Subsea production of oil and gas is projected to increase significantly in the next 5-10 years. However, producing oil and gas from floating production platforms (FPSO) presents many challenges which increase as the water depth increases. The fluids produced from the wellheads on the seabed are typically transferred to the FPSO through flexible flowlines (also known as risers or pipelines). However, because the temperature of the fluid in the flowline can change as flow conditions change, waxes or hydrates can deposit on the inside of the flowlines. In particular, when production is stopped, the temperature of the fluid in the line will decrease as a result of heat loss to the surrounding, cooler sea water. The fluid condition can thus enter a state which triggers hydrate formation.

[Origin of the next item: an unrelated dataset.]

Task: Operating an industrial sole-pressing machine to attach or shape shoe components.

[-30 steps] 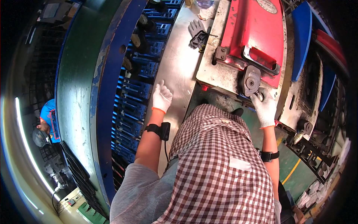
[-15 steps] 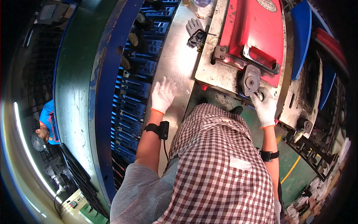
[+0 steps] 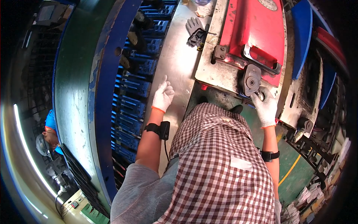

The conditions for deposit formation are typically anticipated through computer modeling of the flowline using expected environmental conditions, such as temperature and pressure, together with thermodynamic modeling of the fluids being transported. One industry accepted flow modeling package is OLGA from SPT Group. This modeling package is used during the design and operation phases of a flowline. It relies heavily on estimates of expected operating conditions and flowing fluid properties. These are not always well known and so unexpected deposition may occur.
It is not uncommon for deposition to go undetected until flow is completely blocked or is so restricted that oil and gas production is significantly effected. Pressure and flow measurements are sometimes used but these are usually only available at discrete locations which are often separated by large distances. As result, blockage or deposit location can only be determined to within a very long section of a flowline.

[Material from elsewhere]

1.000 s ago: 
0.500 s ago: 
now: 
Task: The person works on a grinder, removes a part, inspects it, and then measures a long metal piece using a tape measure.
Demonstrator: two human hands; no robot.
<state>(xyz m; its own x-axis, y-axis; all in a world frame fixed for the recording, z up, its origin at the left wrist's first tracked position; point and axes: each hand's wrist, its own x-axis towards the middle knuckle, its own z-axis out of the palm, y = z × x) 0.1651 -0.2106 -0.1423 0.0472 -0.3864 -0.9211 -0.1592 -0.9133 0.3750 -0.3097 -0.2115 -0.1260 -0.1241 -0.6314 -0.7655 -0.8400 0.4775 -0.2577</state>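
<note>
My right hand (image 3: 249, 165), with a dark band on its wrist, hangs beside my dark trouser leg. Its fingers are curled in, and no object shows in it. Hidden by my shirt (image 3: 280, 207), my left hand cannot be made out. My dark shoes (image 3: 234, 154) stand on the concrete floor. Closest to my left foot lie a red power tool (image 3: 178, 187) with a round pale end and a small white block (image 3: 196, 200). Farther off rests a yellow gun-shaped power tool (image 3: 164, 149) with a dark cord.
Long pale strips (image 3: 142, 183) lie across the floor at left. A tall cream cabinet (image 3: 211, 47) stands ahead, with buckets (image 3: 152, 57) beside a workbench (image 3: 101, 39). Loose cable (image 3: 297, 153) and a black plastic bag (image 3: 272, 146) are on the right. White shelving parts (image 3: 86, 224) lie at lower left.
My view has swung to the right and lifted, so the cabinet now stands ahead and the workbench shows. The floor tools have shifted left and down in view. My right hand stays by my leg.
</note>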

In addition, it is often difficult to determine the location of deposit formation as it will depend on changes in fluid and environmental conditions along the flowline. It is also found that hydrate deposits can move through the flowline and aggregate to form a blockage at a point away from where they were first formed. If deposition is allowed to continue, the cost associated with removing the blockage can be significant. Accordingly, the sooner deposition is detected the better.
Removal of hydrate deposits is typically performed by pumping large quantities of chemicals into sections of flowlines (“chemical injection”) or by sending a “pig” into the flow lines to scrape off or break up any deposits formed within the flowline. Both approaches require information about the location of the deposits to be removed in order to work effectively.